### Exercise requirements
Could you report every line of the listing below that holds the word "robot"?

*** Entries supplied ***

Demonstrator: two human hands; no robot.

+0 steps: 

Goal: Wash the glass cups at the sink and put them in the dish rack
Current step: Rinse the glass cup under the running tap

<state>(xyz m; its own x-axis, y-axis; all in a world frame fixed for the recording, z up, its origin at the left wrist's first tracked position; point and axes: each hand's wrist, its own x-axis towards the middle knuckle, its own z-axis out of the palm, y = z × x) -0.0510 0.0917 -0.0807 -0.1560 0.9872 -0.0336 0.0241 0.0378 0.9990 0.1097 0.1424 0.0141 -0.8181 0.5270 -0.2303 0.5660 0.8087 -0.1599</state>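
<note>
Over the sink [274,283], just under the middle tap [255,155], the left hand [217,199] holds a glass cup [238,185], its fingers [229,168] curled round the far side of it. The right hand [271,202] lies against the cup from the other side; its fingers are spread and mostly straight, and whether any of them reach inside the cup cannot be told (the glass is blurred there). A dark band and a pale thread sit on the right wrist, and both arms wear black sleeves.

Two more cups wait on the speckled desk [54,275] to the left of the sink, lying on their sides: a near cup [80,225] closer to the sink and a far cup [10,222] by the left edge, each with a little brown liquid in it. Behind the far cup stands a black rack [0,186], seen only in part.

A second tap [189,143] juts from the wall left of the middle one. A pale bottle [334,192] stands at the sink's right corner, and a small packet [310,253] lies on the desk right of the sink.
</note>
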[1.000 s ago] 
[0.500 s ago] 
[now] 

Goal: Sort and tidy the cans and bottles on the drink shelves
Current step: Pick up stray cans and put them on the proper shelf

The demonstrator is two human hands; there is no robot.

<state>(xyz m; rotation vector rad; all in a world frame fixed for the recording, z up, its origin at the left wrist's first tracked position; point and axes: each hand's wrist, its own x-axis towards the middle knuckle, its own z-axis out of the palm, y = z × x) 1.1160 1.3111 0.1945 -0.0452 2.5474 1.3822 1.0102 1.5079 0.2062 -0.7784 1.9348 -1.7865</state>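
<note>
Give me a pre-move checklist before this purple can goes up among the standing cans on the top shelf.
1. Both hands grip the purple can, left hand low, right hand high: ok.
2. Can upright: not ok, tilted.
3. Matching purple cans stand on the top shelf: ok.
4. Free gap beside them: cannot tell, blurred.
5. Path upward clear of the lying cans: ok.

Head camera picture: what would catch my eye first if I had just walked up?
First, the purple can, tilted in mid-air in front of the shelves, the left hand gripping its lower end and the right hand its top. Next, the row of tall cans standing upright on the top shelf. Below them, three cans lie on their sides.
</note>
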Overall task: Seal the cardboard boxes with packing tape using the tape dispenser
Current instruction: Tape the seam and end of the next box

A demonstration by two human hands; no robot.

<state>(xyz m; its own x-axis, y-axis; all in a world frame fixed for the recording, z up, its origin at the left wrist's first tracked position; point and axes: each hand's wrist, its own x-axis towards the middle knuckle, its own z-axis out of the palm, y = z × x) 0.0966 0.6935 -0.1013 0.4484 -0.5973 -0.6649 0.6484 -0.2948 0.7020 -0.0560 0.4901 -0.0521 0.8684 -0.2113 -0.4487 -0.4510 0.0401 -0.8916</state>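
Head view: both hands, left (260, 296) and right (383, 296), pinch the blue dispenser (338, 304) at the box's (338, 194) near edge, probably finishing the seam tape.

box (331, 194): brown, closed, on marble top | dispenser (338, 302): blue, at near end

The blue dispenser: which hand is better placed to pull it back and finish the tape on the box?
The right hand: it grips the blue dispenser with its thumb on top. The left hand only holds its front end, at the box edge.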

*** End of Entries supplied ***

### Output of the task
Demonstrator: two human hands; no robot.
The demonstrator is two human hands; there is no robot.
A demonstration by two human hands; no robot.

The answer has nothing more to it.